If two sentences have the same name, one of them will be discarded by the
program.
:GENERATEDFORM
-
Here is the output sentence generated by the
program. It is not obligatory to fill in this slot and leaving a space
between inverted commas (" ") will not affect the generation. If you save
an example set after generating all the sentences, the program will automatically
put the generated result in here.
:GLOSS
-
It is a translation into English of the sentence
you want to generate. Again if you leave this slot empty the generation
process will not be affected, but other users will appreciate it if you
include a translation, particularly if you are generating in a language
they can’t speak!
:TARGETFORM
-
It contains the sentence you intend to generate.
The difference with :GENERATEDFORM is that
what you include here will be used by the program to evaluate how accurate
the result is. If the generated sentence does not match what you include
in :TARGETFORM , KPML will notice and indicate
it by displaying the sentence in red (instead of green).
-
It is also important that you fill in this slot
because what you write here will be presented in the menu where the user
selects the sentence s/he wants to generate among all the other sentences
that are part of the same example set.
:LOGICALFORM
- This is where the semantics of the sentence
is. We begin by specifying what type of process we wish to generate. In the
example presented above we had the following SPL specification:
-
-
(L / PROPERTY-ASCRIPTION
:DOMAIN (M / PERSON :LEX man :number plural )
:RANGE (C / QUALITY :LEX happy )
:TENSE present
:POLARITY negative
:LEX be )
-
-
-
-
- The process type can be seen in the first line:
here we have a relational process, in which a property is ascribed to an entity.
This kind of process is known as PROPERTY-ASCRIPTION
by KPML. If you want to know what other concepts and keywords are used to
refer to the rest of process types, consult the Semantics
Guide or, once that is clear, see the very many examples maintained in
the Generation
Bank .
- We also need to give a name to this process
in case we need to refer back to it in future. In the example the process
has the name "L", but it could be something else of your choice, like "BE",
"VERB-1", etc. The name and the type of process are separated by a slash in
this way:
[NAME] / [PROCESS TYPE]
Examples
help / material-process
process-1 / verbal-process
verb-a / mental-process
- Once the process type is defined, KPML needs
some information about the participants that are involved as well as some
grammatical information about the sentence.
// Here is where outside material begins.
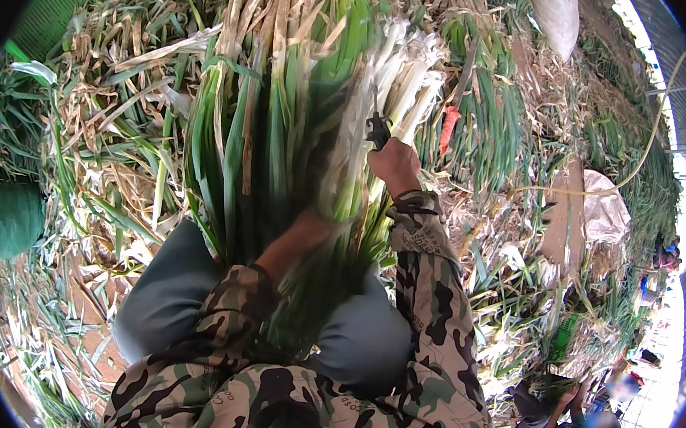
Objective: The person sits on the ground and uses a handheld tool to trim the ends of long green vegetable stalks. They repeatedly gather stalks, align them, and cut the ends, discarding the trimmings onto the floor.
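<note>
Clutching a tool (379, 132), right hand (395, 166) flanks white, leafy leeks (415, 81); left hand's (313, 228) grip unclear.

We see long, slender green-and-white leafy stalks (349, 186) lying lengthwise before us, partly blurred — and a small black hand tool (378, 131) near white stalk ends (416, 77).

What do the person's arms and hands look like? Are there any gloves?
No gloves: the left hand and right hand are bare, though the left one is blurry. The long camouflage cloth left sleeve and matching right sleeve have wavy patches of green, brown, black and pale tan. Small dark lettering is printed on the right one.
</note>
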`<action>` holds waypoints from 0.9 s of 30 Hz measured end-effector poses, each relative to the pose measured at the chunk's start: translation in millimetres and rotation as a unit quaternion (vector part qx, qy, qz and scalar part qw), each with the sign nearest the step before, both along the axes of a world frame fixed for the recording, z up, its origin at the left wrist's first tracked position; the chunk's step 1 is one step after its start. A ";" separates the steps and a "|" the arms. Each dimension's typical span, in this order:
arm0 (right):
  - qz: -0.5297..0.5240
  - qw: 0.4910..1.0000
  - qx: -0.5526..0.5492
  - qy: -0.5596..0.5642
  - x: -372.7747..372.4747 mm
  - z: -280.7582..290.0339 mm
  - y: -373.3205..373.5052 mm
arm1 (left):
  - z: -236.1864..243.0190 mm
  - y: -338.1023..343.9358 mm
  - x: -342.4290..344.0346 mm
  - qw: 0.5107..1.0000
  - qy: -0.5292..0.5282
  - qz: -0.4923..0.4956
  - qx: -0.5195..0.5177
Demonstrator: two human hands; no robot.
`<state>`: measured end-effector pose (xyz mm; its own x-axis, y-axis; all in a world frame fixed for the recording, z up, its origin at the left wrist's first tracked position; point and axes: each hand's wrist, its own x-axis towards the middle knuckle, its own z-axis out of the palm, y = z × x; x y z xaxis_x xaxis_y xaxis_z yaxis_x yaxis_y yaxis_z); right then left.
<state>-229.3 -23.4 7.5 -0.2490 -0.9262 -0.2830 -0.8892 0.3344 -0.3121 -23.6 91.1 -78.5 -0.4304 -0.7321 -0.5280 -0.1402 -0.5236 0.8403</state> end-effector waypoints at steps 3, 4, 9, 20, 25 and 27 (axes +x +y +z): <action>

The participants are specified
after a colon like this:
:DOMAIN (M / PERSON :LEX
man :NUMBER plural )
:RANGE (C / QUALITY :LEX happy
)
In the example above there are two participants:
DOMAIN and RANGE.
To learn what participants are inherent to each process type and how they are
referred to in KPML, consult the Semantics Guide
or the Generation
Bank .
- After each participant we usually want to give
more information about them; we include this information within their brackets.
We start by giving a name to the participant. In the example, DOMAIN
gets the name "M", whereas RANGE gets the name
"C", but you are free to choose the names you prefer. After that, we insert
a slash and then we specify semantic information about the participant.
In the example, DOMAIN is a person, so we write
PERSON . On the other hand, RANGE
is a quality, so we write QUALITY.
:DOMAIN (M / PERSON :LEX
man :NUMBER plural )
:RANGE (C / QUALITY :LEXhappy
)
- For a list of the possible choices here,
consult the Generation
Bank . But in general terms it suffices to say that participants are either
PERSON or THING.
If you want to be more precise, you can specify if the person is MALE
or FEMALE. On the other hand, if you want to
be less precise you can write CONSCIOUS-BEING
. Examples:
-
- (participant-1 / PERSON :LEX people
)
- (poli / MALE :LEX policeman )
- (a / CONSCIOUS-BEING :LEX
whale )
- THING is what you
use for the rest of entities. If you want to be more precise, you can also
write NONCONSCIOUS-OBJECT .
-
- (war / THING :LEX war )
- (M / NONCONSCIOUS-OBJECT :LEX table
)
- Qualities always receive the term QUALITY
. Circumstances, on the other hand, usually involve complex semantics,
so it is better to consult the Semantics Guide
or the Generation
Bank , where you will find examples of all the circumstance types available
in KPML.
- Once this has been done, we can include more
specific information if we want. In principle only M
/ PERSON is obligatory, but we can say what exact word will realise
the participant with the command :LEX.
:DOMAIN (M/ PERSON :LEX
man :number plural )
:RANGE (C/ QUALITY
:LEX happy )
-
-
- If we dont include :LEX, the program will
select any lexical item from its lexicon that fits the semantics of the participant
(PERSON, QUALITY, etc.) Other things such as number (:number
plural ), determination, etc can also be specified. The best way to
learn what other things you can specify is by studying the Generation
Bank , where you will find sentences exemplifying a good variety of constructions.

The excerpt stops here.